Assignment
Return the lines of the data below exactly. Start at the first and end with the line containing "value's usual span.".

Supplied material
--------------------------------------------------
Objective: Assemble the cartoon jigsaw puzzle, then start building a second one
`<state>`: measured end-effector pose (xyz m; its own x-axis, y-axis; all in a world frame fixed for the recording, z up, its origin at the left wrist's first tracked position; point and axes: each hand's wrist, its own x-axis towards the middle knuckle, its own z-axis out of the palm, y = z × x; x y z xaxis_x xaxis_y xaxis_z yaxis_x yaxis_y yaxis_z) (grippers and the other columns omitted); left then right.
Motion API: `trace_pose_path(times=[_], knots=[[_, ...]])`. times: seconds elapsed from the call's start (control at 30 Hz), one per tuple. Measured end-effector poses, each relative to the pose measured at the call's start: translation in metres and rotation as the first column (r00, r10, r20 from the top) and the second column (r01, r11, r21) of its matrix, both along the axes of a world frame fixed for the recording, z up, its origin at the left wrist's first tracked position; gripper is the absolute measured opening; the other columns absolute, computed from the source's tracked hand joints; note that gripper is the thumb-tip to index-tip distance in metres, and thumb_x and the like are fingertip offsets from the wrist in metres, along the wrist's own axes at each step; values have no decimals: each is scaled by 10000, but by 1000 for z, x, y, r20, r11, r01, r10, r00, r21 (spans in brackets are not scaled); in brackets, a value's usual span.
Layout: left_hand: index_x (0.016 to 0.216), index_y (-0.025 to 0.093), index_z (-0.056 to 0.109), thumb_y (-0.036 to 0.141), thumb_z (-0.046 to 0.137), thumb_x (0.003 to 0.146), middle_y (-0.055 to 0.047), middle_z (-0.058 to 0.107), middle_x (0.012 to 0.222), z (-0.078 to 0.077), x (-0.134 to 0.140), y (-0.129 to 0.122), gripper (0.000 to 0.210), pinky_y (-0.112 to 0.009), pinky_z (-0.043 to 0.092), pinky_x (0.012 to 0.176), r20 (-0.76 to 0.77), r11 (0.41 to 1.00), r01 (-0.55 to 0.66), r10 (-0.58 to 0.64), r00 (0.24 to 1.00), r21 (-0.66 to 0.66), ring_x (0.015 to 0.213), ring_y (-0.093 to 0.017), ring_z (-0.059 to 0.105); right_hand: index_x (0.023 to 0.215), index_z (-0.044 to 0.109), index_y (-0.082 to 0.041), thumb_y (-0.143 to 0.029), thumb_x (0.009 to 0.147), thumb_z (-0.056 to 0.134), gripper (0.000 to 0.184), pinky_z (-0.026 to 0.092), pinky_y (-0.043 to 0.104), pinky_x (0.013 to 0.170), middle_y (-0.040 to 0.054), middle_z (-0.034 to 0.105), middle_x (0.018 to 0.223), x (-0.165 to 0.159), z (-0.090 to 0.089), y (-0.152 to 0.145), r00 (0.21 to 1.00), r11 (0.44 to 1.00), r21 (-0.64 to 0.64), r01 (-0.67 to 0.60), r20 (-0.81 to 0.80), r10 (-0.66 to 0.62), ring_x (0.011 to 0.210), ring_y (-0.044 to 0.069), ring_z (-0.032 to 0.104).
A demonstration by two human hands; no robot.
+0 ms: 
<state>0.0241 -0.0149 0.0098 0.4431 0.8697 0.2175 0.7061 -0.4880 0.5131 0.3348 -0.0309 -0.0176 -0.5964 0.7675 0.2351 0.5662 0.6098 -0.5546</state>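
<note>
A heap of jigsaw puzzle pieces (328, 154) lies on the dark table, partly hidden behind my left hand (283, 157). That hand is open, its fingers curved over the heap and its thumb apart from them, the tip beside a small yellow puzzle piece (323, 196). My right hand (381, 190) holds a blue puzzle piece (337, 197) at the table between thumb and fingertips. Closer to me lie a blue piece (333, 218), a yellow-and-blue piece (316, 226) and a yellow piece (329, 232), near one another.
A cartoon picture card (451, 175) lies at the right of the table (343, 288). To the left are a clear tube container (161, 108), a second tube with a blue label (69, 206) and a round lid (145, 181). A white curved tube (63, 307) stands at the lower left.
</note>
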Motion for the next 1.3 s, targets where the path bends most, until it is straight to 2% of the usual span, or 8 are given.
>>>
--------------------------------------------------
Response for this exercise
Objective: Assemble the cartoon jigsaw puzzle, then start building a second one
`<state>`: measured end-effector pose (xyz m; its own x-axis, y-axis; all in a world frame fixed for the recording, z up, its origin at the left wrist's first tracked position; point and axes: each hand's wrist, its own x-axis towards the middle knuckle, its own z-axis out of the palm, y = z × x; x y z xaxis_x xaxis_y xaxis_z yaxis_x yaxis_y yaxis_z) (grippers and the other columns omitted); left then right.
Motion API: `trace_pose_path(times=[_], knots=[[_, ...]])`. times: seconds elapsed from the call's start (control at 30 Hz), one per tuple. Measured end-effector poses, each relative to the pose measured at the call's start: translation in metres and rotation as the first column (r00, r10, r20 from the top) and the second column (r01, r11, r21) of its matrix, both along the axes of a world frame fixed for the recording, z up, its origin at the left wrist's first tracked position; gripper is the absolute measured opening; the other columns absolute, computed from the source's tracked hand joints; note that gripper is the thumb-tip to index-tip distance in metres, and thumb_x and the like are fingertip offsets from the wrist in metres, along the wrist's own axes at each step; values have no decimals: each is scaled by 10000, but by 1000 for z, x, y, r20, r11, r01, r10, r00, r21 (spans in brackets are not scaled); in brackets, a value's usual span.

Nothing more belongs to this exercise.